Der Bundestagsabgeordnete nutze aber auch die Gelegenheit, den Parteimitgliedern sein Grundverständnis von Politik zu erläutern. Bei 674 Milliarden Euro an Steuereinnahmen seien die Voraussetzungen geschaffen, ausgeglichen zu haushalten. Für die kommenden Jahre gelte es, den eingeschlagenen Weg des Bundes fortzuführen, schwarze Nullen zu schreiben und gleichzeitig entscheide Zukunftsbereiche ins Visier zu nehmen. "Wir müssen noch mehr Mittel für Forschung und Innovation freigeben, damit unsere Wirtschaft und unser Hochschulwesen weiterhin so unterstützt werden, um erfolgreich die Zukunft anpacken zu können.", so Thorsten Frei.

"Uns geht es gut, aber jeder spürt, dass unser Wohlstand und unser Fundament auf dünnem Eis steht. Wir spüren die Entwicklungen in der Welt schneller als je zuvor. Damit müssen wir zurecht kommen.", erinnerte Thorsten Frei auch an die außen- und sicherheitspolitischen Herausforderungen. Der Terrorismus dürfe keine Brutstätte haben, deshalb müssten wir uns auch an internationalen Einsätzen beteiligen, warb der Außen- und Europapolitiker für ein stärkeres Engagement von Deutschland in der Welt.

Den Bogen schlug der Abgeordnete mit einem Bekenntnis für die kommunale Selbstverwaltung. All seine Kraft in Berlin möchte er auch dafür aufbringen, dass die Kommunen gestärkt werden. Mit dem Bundesteilhabegesetz, dem Kita-Ausbauprogramm, der vollständige Übernahme der Grundsicherung im Alter und dem Investitionsprogramm des Bundes seien in dieser Legislaturperiode richtige Maßnahmen auf den Weg gebracht worden, die die untere Ebene aktiv unterstützen würde, und damit die kommunale Kraft ausbaue.

Der Vorsitzende des CDU-Kreisverbandes Schwarzwald-Baar und stellvertretende Bezirksvorsitzende Dr.
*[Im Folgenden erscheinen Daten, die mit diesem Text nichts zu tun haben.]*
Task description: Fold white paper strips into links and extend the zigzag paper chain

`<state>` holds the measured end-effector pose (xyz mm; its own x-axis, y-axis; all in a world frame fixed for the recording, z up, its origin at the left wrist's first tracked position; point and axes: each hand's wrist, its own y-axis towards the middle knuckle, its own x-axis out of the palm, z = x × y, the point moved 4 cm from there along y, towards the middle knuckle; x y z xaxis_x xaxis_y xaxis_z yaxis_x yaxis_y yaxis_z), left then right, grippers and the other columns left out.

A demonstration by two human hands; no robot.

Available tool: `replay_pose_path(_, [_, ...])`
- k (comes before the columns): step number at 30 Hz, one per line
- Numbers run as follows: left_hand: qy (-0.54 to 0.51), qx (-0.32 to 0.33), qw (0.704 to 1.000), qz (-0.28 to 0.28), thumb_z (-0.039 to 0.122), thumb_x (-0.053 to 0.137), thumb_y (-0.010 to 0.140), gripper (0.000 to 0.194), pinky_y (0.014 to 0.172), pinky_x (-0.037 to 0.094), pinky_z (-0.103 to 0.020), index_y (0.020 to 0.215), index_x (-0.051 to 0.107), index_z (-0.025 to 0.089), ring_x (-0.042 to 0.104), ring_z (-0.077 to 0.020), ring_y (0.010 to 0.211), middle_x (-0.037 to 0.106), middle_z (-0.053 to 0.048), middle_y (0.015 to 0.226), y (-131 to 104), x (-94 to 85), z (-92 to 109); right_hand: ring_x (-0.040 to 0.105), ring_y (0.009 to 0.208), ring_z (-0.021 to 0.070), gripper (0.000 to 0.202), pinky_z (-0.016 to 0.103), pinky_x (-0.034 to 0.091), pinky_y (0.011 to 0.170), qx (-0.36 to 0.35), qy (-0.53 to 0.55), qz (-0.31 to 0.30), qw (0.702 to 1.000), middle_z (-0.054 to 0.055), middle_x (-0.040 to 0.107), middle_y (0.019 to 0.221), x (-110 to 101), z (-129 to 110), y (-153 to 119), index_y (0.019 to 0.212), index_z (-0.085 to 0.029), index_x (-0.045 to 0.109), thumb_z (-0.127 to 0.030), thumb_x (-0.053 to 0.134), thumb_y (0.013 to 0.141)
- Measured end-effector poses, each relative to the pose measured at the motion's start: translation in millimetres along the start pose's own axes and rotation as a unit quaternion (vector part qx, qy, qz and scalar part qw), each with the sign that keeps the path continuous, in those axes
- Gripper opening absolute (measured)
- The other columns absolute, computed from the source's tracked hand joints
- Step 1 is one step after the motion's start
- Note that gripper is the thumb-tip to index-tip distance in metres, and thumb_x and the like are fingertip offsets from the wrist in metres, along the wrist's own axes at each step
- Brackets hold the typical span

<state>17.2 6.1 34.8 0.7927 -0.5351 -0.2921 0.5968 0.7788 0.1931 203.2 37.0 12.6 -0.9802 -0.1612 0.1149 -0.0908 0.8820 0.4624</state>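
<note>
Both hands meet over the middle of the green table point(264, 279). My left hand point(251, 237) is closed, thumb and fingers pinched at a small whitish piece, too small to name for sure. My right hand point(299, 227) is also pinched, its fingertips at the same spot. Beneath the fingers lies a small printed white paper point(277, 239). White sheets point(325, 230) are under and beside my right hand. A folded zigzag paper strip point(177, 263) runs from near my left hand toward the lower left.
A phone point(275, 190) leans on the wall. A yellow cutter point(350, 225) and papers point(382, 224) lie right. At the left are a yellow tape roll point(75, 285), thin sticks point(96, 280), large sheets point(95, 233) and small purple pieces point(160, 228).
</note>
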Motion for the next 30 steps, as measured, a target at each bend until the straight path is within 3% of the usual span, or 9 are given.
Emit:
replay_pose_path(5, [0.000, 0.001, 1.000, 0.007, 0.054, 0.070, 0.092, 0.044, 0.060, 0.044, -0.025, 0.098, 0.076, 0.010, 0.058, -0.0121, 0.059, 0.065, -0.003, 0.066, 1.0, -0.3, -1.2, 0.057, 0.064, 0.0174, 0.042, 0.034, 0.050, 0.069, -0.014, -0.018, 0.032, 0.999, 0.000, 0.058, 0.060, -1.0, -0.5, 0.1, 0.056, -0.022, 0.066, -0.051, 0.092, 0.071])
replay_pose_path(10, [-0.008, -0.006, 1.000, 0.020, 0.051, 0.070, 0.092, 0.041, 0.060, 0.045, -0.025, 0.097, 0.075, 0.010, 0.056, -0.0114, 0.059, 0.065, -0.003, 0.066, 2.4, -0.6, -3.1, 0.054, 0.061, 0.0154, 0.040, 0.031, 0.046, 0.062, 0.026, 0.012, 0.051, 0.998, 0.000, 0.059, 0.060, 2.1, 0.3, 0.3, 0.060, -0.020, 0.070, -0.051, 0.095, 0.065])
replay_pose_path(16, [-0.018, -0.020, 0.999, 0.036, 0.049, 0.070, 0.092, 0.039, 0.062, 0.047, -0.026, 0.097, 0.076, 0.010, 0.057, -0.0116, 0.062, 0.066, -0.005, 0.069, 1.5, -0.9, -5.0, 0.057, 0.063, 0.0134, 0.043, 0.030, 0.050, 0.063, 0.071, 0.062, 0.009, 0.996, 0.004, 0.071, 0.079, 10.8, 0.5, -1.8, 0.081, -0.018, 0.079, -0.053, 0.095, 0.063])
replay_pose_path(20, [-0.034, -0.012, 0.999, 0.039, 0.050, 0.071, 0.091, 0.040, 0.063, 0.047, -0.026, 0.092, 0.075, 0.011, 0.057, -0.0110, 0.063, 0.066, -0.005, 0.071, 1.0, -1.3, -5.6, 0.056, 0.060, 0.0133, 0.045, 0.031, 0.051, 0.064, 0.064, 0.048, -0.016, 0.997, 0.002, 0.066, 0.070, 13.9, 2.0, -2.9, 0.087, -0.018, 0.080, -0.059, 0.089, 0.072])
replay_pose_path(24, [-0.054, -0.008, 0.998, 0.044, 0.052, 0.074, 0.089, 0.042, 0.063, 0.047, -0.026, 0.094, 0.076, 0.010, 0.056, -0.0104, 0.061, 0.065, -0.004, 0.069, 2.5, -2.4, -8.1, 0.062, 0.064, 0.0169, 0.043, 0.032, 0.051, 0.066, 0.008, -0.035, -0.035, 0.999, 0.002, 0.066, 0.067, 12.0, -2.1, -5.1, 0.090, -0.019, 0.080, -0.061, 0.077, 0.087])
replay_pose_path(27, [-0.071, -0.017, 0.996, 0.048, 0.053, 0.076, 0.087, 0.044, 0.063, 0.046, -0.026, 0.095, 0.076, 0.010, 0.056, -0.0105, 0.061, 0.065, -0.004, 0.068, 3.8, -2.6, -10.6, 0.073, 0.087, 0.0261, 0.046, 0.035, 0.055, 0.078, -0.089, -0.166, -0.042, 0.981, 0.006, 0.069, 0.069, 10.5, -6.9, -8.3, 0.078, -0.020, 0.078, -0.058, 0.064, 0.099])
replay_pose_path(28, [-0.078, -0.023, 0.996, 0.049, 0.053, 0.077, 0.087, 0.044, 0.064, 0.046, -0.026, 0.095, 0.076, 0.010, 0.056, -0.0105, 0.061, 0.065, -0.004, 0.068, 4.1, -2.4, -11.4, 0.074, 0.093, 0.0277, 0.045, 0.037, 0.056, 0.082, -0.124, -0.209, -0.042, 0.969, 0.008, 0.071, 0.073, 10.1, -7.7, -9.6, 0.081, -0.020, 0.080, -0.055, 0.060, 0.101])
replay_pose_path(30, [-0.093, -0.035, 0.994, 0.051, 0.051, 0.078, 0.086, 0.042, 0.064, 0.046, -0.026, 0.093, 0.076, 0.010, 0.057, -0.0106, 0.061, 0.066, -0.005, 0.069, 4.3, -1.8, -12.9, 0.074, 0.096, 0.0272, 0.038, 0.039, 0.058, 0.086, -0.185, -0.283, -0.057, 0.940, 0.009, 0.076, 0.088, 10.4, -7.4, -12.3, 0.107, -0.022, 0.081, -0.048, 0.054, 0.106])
Andreas Schwab MdEP führte durch den Abend und erinnerte an die gegenwärtigen schwierigen politischen Rahmenbedingungen. "Der Terroranschlag von Nizza und die Entscheidung der Briten für den Brexit verdeutlicht, vor welchen Herausforderungen wir stehen." Auch Justiz- und Europaminister Guido Wolf erinnerte in seinem Grußwort an die Werte Freiheit, Toleranz und Solidarität und forderte die Parteimitglieder auf, dieses Fundament unserer Gesellschaft nach innen und nach außen zu vertreten.